- _THE PROBLEM_:
Leave out every picture, and output exactly the lines from the line containing "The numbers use" through the last line of the data.

- _DATASET SECTION_:
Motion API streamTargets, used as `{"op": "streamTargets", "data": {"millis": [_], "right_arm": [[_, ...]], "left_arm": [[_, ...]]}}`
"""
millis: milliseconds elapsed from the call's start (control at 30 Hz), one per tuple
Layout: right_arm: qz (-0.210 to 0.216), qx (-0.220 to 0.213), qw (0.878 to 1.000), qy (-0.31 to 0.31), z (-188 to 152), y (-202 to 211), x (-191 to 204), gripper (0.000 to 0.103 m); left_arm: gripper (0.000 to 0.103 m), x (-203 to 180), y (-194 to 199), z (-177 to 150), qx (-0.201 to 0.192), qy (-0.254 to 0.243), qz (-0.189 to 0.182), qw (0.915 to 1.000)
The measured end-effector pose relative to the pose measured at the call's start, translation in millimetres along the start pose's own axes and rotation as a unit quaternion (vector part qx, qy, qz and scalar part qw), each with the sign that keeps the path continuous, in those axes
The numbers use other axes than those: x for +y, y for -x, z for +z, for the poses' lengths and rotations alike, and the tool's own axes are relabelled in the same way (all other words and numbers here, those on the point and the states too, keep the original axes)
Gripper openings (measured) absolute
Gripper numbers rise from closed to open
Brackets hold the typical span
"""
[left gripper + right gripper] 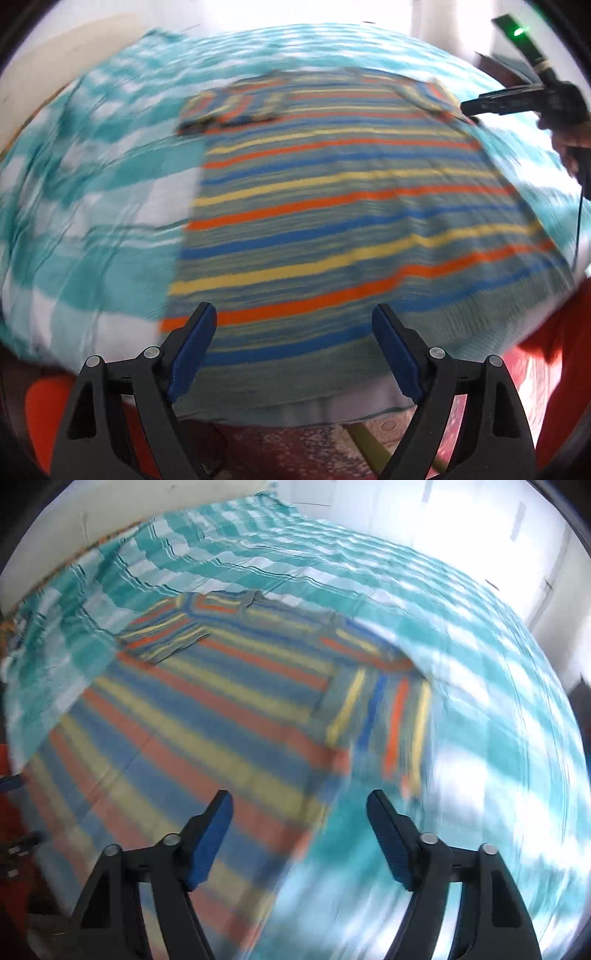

- _FINISHED EXERCISE_:
The numbers use other axes than those: x for +y, y for -x, z for +z, for the poses' lengths and rotations alike, and the tool's own axes are relabelled in the same way (all other words and numbers here, those on the point and the states too, keep the original axes)
Gripper openings (measured) absolute
Gripper numbers rise from closed to open
Brackets hold the typical span
"""
[left gripper + right gripper] 

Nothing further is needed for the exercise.